Foreign ownership of United States real estate has grown dramatically since the early 1980’s particularly on the Eastern Seaboard and Florida. It is important, however, that consideration should always be given to the method and route of ownership to avoid or to mitigate the impact of capital gains tax, estates taxes and double taxation.

Back to top


In the United States individuals and corporations pay income tax on the net total of all their capital gains. The tax rate for “long term capital gains” i.e. assets that had been held for more than one year prior to sale was reduced in 2003 to 15% and to 5% for individuals in the lower income tax brackets. Short term capital gains are taxed at a higher rate, the ordinary tax rate. In 2013 the reduced long term tax rates will be governed by a “sunset” clause and will revert back to the rates in effect in 2003, which were 20%.

Assessment for capital gains is calculated on a “cost basis” to determine the taxable amount of the gain. The cost basis is the original purchase price, adjusted for improvements, fees and depreciation.

Back to top


  • Every two years, an individual can exclude up to US$250,000 (US$500,000 for married couples) of gains on the sale of their primary residence.

  • If an individual or corporation realises both capital gains and capital loss in the same year, the losses cancel out the gains in the calculation of taxable gains.

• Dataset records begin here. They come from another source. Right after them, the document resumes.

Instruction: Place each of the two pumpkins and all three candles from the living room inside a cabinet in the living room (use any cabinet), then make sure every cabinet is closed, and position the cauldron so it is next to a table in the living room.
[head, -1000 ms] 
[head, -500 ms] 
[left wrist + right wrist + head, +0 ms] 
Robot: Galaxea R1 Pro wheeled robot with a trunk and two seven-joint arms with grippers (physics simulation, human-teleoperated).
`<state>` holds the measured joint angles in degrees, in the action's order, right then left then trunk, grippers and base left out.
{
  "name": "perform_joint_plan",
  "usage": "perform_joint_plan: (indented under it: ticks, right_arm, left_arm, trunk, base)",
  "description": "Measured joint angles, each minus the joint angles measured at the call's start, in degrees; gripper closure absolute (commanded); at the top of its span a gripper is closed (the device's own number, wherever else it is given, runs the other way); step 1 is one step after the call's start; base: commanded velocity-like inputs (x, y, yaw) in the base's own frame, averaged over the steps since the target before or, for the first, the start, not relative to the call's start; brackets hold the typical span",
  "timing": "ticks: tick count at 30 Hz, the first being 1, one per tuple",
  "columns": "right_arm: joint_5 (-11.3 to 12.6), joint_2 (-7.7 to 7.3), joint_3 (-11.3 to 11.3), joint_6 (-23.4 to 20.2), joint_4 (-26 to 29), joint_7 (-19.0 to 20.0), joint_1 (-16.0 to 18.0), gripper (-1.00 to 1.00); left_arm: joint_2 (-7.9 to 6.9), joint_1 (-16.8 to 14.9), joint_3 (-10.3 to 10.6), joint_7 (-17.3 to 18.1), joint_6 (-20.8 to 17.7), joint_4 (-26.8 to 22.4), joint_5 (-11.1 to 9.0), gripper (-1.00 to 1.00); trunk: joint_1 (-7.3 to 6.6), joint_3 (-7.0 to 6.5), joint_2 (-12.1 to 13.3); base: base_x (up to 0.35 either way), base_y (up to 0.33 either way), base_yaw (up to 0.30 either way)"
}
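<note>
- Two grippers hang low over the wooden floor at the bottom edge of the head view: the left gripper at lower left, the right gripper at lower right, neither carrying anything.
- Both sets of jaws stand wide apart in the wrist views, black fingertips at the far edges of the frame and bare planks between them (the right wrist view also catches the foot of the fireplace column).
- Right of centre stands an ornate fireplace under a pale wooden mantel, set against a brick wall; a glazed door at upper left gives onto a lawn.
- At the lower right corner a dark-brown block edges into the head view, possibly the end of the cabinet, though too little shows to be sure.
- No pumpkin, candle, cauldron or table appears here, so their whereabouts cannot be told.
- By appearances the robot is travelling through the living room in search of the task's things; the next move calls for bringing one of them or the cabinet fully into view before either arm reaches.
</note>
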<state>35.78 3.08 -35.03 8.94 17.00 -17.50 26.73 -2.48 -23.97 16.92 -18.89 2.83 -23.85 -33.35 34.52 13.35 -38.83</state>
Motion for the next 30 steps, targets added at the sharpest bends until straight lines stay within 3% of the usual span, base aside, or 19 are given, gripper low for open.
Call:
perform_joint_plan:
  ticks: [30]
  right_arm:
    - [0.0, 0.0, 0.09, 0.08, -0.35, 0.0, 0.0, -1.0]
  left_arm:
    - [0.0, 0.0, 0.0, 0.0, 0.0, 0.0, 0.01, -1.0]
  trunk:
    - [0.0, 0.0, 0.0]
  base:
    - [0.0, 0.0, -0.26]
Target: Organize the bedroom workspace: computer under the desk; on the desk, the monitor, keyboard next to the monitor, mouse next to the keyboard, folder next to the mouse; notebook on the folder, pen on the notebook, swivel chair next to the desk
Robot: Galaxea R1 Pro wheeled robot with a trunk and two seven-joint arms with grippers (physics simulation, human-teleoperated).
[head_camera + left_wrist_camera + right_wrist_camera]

Real estate transactions are entirely governed by state law. Unlike many other foreign countries, the United States does not impose significant restrictions on the ownership of real estate by foreigners. One main difference however is in the manner in which capital gains tax is collected. U.S. citizens and residents ordinarily report capital gains in their tax returns. Non-resident aliens, however, pay a percentage of the sale proceeds to the U.S. Internal Revenue Service and then subsequently file accounts relating to the property in order to claim any refund that may be due.

Back to top


A non resident alien person of the United States is potentially subject to U.S. estate tax if he dies whilst directly owning U.S property including real estate, equities and bonds etc. The concern for foreigners is that whilst resident owners of U.S. property enjoy an exemption of between US$1,000,000 and US$3,500,000 (2009) non resident alien persons can only benefit from an exemption of US$60,000. The current rates of Federal estate tax range from between 18% and 55%. Therefore secondary homes owned by non resident aliens can often be subject to estate tax. In addition to this, relief between spouses is only granted if the surviving spouse is a United States citizen. For example, where a U.S. property is owned directly by a married couple who are non U.S. citizens and are ordinarily resident in a European Country and where one of the spouses dies, there would be a liability to federal estate tax based on the property’s market value. In the case of a property worth US$500,000 the liability would be approximately US$150,000.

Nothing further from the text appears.